El corazón le dio un pequeño golpe en protesta cuando la acechó en la habitación, con furia en su rostro. Sus ojos se fijaron en ella mientras marchaba hacia ella con determinación. Lea dio un chillido de miedo y se acercó a Margarita como si pudiera protegerla. Margarita se retiró inmediatamente de Zacarías, no queriendo que fuera testigo o sintiera lo que se avecinaba. Oyó el eco agudo de su protesta, pero ella rompió el contacto de todos modos.
Él ya estaba molesto con ella por no revelar su ubicación, por lo que ¿qué importa si ella podía ahorrarle esto?
Su rostro era una máscara retorcida. "Usted me va a decir lo que quiero saber, pequeña perra del demonio". La saliva voló de su boca. Sus ojos eran maniáticos.
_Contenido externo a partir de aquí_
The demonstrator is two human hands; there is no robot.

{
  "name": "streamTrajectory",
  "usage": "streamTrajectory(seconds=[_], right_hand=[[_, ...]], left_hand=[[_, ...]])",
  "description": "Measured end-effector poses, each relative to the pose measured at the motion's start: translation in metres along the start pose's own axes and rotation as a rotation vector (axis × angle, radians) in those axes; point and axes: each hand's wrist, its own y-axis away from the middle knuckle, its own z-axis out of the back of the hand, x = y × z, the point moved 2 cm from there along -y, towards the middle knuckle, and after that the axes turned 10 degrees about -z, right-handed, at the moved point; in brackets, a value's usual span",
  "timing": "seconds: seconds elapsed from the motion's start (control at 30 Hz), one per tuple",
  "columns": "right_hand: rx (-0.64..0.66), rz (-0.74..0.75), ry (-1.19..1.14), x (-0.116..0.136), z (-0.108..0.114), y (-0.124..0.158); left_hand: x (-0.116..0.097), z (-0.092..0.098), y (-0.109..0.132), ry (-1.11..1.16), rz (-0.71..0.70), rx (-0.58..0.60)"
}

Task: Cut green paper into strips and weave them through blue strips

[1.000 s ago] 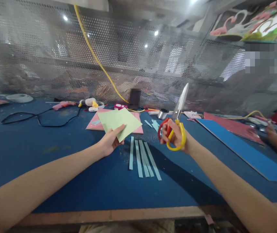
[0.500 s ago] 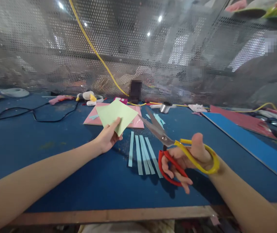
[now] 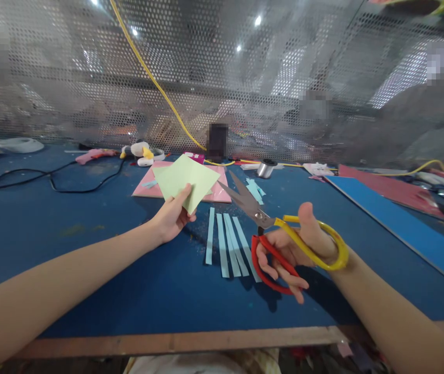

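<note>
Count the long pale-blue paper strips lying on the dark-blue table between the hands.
5: leftmost strip, second strip, third strip and fourth strip close together, and rightmost strip partly behind the red scissor handle. Others may be hidden underneath.

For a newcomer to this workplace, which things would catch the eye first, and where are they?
Probably the big scissors with red and yellow handles, which are open in the right hand and point toward the light green paper held up in the left hand. Between the hands, pale blue strips lie on the blue table. Behind, a yellow cable slants across the perforated panel.
</note>
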Motion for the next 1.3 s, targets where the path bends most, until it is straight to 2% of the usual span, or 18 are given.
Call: streamTrajectory(seconds=[0.33, 0.43, 0.57, 0.8, 1.1, 1.3], right_hand=[[0.001, 0.015, -0.011, 0.001, 0.002, -0.002], [-0.009, 0.012, -0.010, 0.000, 0.002, -0.002], [-0.032, 0.003, 0.005, 0.000, 0.004, -0.001], [-0.047, 0.042, 0.039, 0.002, 0.004, 0.000], [-0.091, 0.083, 0.029, 0.002, 0.004, 0.000], [-0.053, 0.062, -0.052, -0.001, 0.008, -0.001]], left_hand=[[0.002, 0.001, 0.001, -0.043, -0.027, -0.017], [0.006, 0.002, 0.002, -0.132, -0.087, -0.035], [0.009, 0.003, 0.005, -0.289, -0.201, 0.003], [0.000, -0.004, 0.023, -0.495, -0.334, 0.076], [-0.002, -0.008, 0.026, -0.378, -0.348, 0.087], [0.001, -0.005, 0.025, -0.367, -0.350, 0.099]])
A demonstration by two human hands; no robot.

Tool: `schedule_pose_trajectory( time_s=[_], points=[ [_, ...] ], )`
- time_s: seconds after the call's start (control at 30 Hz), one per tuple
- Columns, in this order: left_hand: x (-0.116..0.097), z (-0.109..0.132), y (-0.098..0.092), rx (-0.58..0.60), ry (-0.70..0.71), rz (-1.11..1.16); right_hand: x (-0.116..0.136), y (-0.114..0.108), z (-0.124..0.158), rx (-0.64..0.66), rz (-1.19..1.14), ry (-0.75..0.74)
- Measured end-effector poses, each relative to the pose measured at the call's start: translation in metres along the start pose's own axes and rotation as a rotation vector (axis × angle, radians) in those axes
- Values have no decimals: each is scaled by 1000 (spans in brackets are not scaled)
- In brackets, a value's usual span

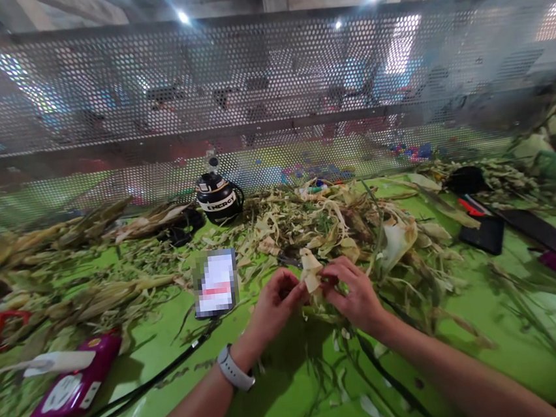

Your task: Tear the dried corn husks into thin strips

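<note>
Between my two hands, above the green table (284,378), is a small pale piece (310,269), which looks like folded dried corn husk. My left hand (280,303), with a watch (234,369) at the wrist, pinches it from the left side. From the right, my right hand (355,293) grips it with thumb and fingers closed. Its top stands up past my fingertips; the lower part is partly hidden by them. Just beyond my hands lies a heap of dried husks and leaf scraps (309,222).
A dark pot marked ENERGY (220,199) stands by the perforated metal screen (256,86). Left lie a badge on a strap (216,283), a purple device (75,379) and red-handled scissors (4,326). To the right are a black wallet-like item (482,233) and a dark phone-like slab (538,229).
</note>
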State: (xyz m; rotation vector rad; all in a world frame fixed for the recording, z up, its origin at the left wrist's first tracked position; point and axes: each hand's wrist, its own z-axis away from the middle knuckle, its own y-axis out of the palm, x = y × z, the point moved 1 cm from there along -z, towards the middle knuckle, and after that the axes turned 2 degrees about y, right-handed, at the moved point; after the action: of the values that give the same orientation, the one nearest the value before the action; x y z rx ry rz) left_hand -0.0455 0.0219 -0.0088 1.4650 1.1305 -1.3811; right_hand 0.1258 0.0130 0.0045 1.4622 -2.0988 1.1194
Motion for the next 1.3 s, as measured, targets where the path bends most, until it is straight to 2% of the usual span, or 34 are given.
schedule_pose_trajectory(
  time_s=[0.17, 0.37, 0.47, 0.6, 0.73, 0.8, 0.9, 1.1, 1.3],
  points=[
    [5, -2, -3, -41, 9, 36, -1, 0, -3, -7, -22, 68],
    [-3, -3, -4, -115, -215, 239, -5, -1, -3, -9, -121, 64],
    [-6, -3, -3, -177, -249, 219, -1, -1, -2, 78, -143, -10],
    [-4, -5, -3, -227, -177, 91, 9, -2, 0, 255, -161, -57],
    [-2, -5, -8, -219, -29, -150, 7, -4, -2, 354, -223, 79],
    [-3, -3, -8, -190, 30, -220, 2, -2, -3, 324, -220, 200],
    [-4, 1, -5, -73, 83, -212, -5, 2, -3, 205, -173, 361],
    [-6, 5, 0, 153, 74, -165, -1, 2, -3, 85, -197, 359],
    [-12, 3, -6, 176, 155, -282, 4, -4, -8, -7, -437, 502]
  ],
)
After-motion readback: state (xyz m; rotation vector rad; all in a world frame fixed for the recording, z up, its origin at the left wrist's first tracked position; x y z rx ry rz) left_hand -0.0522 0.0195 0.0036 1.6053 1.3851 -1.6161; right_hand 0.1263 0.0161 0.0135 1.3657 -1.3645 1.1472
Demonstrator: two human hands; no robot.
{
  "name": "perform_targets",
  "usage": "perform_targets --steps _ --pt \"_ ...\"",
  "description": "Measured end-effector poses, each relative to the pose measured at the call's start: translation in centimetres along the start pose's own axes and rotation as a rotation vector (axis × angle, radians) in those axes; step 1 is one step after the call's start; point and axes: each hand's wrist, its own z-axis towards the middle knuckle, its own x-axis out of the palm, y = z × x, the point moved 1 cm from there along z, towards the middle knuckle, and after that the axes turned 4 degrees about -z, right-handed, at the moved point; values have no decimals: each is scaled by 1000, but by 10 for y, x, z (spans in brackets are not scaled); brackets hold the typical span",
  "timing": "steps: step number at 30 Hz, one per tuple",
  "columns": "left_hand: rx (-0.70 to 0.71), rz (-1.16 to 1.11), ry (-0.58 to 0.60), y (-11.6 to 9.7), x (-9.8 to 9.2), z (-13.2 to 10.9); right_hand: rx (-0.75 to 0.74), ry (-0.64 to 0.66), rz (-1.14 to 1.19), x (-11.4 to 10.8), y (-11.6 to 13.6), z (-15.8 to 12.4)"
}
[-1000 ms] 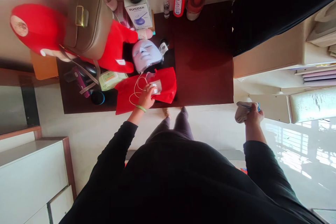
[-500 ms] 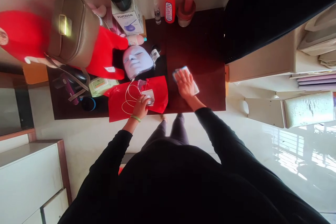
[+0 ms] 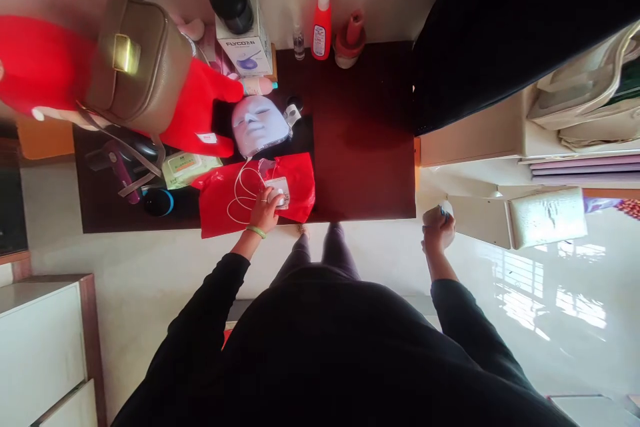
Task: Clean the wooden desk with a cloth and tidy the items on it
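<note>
The left arm is held forward with the elbow bent, and the left hand (image 3: pixel 265 212), back upward, is laid over the red bag (image 3: pixel 303 177) near the front edge of the worktop (image 3: pixel 367 160). Its fingers are placed against a small white piece (image 3: pixel 281 200) beside a pale card (image 3: pixel 275 184); whether they are clamped on it or only rested there cannot be told. The right arm is reached out to the side, and the right hand (image 3: pixel 440 235) is held past the right edge of the worktop, above the floor (image 3: pixel 380 250). A pale cloth (image 3: pixel 431 215) is clamped in its fingers, well apart from the bag.

Most of the cloth is covered by the hand, so its folds are hard to make out. One end of the white cord (image 3: pixel 236 195) is lost beneath the left hand. The red plush toy (image 3: pixel 203 103) is partly hidden by the brown handbag (image 3: pixel 143 60) and cut off at the left edge. The large black shape (image 3: pixel 500 27) at upper right is cropped and cannot be identified.
</note>
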Motion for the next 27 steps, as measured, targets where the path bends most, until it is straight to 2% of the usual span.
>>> perform_targets --steps 2,4,7,9,11,13,16,19,22,24,25,27 --pt "-13 14 3 -2 1 -1 -38 -53 53 2 20 -9" --pt "-22 29 0 -4 1 -2 -221 5 128 16 63 -18" --pt "-21 43 -3 -7 0 -2 -659 282 150 46 148 -31" --pt "-24 48 3 -9 1 -2 -879 420 89 64 202 -27" --pt "-37 49 4 -10 2 -2 -1011 478 31 76 249 -5" --pt "-63 48 -10 -9 3 -4 -1065 482 -3 84 287 34" --pt "-107 47 -23 -10 6 -7 -954 430 2 89 325 114" --pt "-139 46 -11 -12 9 -11 -716 356 45 85 331 197" --pt "-169 47 -12 -15 11 -13 -570 325 167 81 307 254" --pt "-184 49 -17 -15 11 -14 -504 331 311 79 281 265" --pt "-190 48 -17 -15 11 -15 -482 333 365 77 267 260" --pt "-194 38 -13 -13 10 -14 -472 331 385 71 240 232"
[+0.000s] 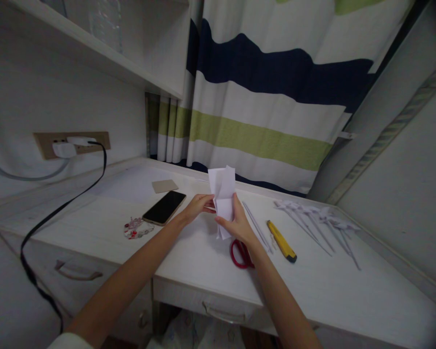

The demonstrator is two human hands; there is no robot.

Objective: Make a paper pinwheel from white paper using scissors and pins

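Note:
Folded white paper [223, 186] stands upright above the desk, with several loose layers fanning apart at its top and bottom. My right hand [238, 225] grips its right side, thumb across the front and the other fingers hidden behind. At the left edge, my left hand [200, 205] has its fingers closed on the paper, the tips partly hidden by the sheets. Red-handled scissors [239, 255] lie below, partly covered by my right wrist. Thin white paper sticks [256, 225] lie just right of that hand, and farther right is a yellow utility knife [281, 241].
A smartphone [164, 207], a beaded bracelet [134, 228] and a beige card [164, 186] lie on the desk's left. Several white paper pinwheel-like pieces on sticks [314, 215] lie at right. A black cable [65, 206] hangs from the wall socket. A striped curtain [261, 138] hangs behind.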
DS llovió golpes en Margarita sin misericordia, su cara, su estómago, cada parte desprotegida de su cuerpo hasta que ella cayó al piso y él la pateó en varias ocasiones. Margarita estaba agradecida de que no pudiera gritar. Ningún sonido emergió, no importa cuánto gritó de dolor. Ella hizo todo lo posible por cubrir su cara y su cuerpo mientras los golpes continuaban, se acurrucó en posición fetal. El ataque le pareció que duraba para siempre. Perdió la noción del tiempo, su mente en una nube de dolor.
"Usted la va a matar", gritó Esteban, corriendo hasta DS.